US student loan delinquencies are exploding:
The number student loan borrowers that are severely delinquent is up to a record 3.62 million.
The number of federal loan recipients 271+ days past due is now 8 TIMES higher than the pre-2020 average.
This comes as the grace period… pic.twitter.com/kCliDUSadP
— The Kobeissi Letter (@KobeissiLetter) February 3, 2026
The Federal Reserve Bank of New York confirms that the flow of student loans into serious delinquency reached 14.26 percent in late 2025, a figure that dwarfs the 10.5 percent peak seen during the height of the 2013 debt crisis.

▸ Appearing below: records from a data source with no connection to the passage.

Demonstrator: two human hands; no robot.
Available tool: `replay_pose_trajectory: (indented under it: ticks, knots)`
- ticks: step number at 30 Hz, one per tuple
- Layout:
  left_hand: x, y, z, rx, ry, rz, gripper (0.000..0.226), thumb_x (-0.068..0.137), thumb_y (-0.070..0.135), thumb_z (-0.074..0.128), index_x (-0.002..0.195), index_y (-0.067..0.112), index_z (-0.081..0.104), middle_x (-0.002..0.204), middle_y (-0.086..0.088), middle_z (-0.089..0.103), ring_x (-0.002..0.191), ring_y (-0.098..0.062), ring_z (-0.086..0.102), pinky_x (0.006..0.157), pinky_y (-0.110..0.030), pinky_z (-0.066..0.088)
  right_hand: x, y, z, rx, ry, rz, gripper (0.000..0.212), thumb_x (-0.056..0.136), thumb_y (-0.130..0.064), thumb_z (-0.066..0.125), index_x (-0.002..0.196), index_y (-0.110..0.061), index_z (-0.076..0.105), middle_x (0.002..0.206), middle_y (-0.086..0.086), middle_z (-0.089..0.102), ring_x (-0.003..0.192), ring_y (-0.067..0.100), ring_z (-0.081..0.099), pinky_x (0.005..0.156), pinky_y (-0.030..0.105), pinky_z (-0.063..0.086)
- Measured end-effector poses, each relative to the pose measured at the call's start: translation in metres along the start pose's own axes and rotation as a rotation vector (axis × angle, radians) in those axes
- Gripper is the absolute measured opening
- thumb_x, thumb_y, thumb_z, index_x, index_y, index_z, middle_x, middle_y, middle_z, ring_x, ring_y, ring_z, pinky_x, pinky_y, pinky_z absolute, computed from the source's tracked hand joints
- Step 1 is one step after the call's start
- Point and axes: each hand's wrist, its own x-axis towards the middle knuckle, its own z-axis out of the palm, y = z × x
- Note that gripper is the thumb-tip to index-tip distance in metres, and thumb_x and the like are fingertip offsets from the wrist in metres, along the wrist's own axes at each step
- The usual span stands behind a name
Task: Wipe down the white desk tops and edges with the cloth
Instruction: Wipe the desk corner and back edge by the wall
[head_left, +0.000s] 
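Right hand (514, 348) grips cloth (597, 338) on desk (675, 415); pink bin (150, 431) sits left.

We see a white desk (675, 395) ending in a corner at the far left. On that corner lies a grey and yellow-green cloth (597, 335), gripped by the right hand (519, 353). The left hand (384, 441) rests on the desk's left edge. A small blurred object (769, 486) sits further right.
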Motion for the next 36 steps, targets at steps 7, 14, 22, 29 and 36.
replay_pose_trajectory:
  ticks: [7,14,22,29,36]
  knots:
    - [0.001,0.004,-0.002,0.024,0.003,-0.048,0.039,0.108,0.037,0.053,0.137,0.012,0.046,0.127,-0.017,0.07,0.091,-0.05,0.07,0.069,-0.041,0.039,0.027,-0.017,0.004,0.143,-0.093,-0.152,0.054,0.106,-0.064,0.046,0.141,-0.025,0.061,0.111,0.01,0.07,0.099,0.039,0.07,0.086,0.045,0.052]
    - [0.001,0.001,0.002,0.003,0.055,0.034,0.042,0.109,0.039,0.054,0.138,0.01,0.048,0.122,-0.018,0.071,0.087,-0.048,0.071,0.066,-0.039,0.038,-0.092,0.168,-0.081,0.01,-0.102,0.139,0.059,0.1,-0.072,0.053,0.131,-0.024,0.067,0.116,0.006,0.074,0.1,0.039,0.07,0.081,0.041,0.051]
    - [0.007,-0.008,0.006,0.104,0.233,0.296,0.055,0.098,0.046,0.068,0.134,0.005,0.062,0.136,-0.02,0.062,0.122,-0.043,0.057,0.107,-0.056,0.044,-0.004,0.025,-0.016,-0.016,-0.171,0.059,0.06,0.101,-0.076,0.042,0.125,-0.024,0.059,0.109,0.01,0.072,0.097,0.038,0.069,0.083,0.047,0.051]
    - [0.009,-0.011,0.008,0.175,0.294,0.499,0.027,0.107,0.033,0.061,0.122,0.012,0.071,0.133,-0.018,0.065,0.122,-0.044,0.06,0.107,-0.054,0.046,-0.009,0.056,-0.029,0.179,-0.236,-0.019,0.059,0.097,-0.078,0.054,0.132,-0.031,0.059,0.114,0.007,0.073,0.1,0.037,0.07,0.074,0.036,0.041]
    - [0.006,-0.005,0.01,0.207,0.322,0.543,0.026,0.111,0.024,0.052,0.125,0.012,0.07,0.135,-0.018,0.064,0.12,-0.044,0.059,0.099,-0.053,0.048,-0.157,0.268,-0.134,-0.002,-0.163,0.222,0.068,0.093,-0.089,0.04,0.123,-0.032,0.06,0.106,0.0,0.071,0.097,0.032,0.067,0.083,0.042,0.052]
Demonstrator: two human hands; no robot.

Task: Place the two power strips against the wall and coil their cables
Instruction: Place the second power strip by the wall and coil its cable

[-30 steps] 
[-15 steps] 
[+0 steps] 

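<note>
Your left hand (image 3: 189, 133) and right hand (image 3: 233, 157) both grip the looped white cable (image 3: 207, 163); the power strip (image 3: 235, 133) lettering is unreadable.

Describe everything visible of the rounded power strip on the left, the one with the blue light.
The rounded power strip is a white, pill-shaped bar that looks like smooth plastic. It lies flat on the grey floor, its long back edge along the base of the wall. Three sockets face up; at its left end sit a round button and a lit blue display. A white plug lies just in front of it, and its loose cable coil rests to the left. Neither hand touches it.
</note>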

This is not a statistical anomaly; it is the direct result of the “on-ramp” period ending and the Trump administration resuming aggressive collections, including wage garnishments that were frozen for nearly five years. With 3.62 million borrowers now 271 days or more past due, the system is witnessing a “default cliff” that was entirely predictable once interest started accruing again in a high-inflation environment. People are ignoring the fact that while other debt categories like mortgages remain stable, student loans have become the primary driver of credit score destruction for an entire generation. We are looking at a structural failure where the debt is growing faster than the economy’s ability to service it, and the June 2025 reporting deadline was the match that finally lit the fuse.